* WHAT THE TASK REQUIRES
Retype each line of the listing. Do not alter anything.

* DATA SHOWN
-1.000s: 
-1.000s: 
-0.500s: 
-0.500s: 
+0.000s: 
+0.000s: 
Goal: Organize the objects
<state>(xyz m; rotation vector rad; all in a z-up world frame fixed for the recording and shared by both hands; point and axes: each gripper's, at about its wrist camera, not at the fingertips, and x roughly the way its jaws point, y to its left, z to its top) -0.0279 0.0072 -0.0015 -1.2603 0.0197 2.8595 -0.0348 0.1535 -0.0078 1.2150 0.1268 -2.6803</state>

* FINISHED EXERCISE
-1.000s: 
-1.000s: 
-0.500s: 
-0.500s: 
+0.000s: 
+0.000s: 
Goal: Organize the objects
<state>(xyz m; rotation vector rad; all in a z-up world frame fixed for the recording and shared by both hands; point and axes: each gripper's, at about its wrist camera, not at the fingertips, and x roughly the way its jaws point, y to its left, z to its top) -0.0279 0.0072 -0.0015 -1.2603 0.0197 2.8595 -0.0348 0.1535 -0.0078 1.2150 0.1268 -2.6803</state>

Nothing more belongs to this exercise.